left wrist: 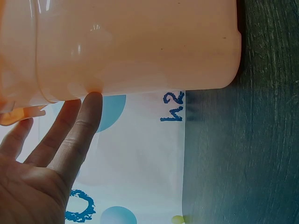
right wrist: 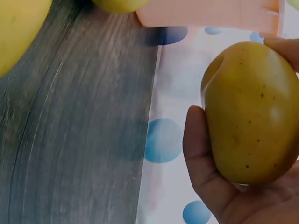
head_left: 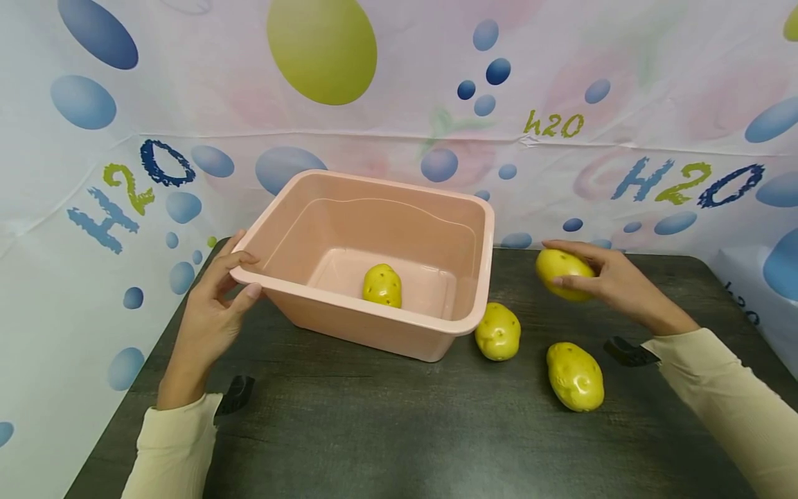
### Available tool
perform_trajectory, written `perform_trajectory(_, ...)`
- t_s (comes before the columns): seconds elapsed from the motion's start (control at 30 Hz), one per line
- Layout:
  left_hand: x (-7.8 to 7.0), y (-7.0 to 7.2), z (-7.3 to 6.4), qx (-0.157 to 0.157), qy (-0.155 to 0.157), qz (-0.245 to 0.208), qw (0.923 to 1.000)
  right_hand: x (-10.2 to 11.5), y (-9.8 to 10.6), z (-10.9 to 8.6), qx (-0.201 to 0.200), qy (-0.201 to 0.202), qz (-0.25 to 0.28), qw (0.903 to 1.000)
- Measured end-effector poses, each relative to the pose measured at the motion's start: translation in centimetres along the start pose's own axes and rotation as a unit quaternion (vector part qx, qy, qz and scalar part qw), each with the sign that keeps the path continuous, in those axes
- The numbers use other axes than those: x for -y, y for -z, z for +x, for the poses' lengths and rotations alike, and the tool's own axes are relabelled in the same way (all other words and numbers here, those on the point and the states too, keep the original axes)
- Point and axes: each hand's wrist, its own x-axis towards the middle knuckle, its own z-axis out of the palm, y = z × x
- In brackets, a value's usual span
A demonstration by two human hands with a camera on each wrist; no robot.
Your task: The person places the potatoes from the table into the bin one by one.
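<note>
A yellow toy potato (head_left: 564, 274) with small dark dimples is held in my right hand (head_left: 614, 281), raised over the back right of the table. In the right wrist view, the fingers and thumb curl round that potato (right wrist: 252, 114). My left hand (head_left: 212, 298) grips the left corner of a pink plastic basin (head_left: 368, 339), index finger over the rim and thumb at the front. In the left wrist view, other fingers (left wrist: 81, 123) reach to the basin's outer wall (left wrist: 140, 46). Another potato (head_left: 382, 285) lies inside the basin.
One potato (head_left: 498, 332) sits right beside the basin's right front corner; another (head_left: 575, 376) lies farther right and nearer. All stand on a dark wood-grain table (head_left: 349, 430). A white sheet printed with bubbles (head_left: 399, 145) hangs behind the table and along its left.
</note>
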Motion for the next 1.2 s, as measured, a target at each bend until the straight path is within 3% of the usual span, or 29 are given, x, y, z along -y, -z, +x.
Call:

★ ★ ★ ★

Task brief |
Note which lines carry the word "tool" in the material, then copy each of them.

Solution to this problem |
### Available tool
- The numbers use other axes than those: x for -y, y for -z, z for +x, for the poses' lengths and rotations alike, and the tool's own axes are relabelled in the same way (all other words and numbers here, those on the point and the states too, keep the original axes)

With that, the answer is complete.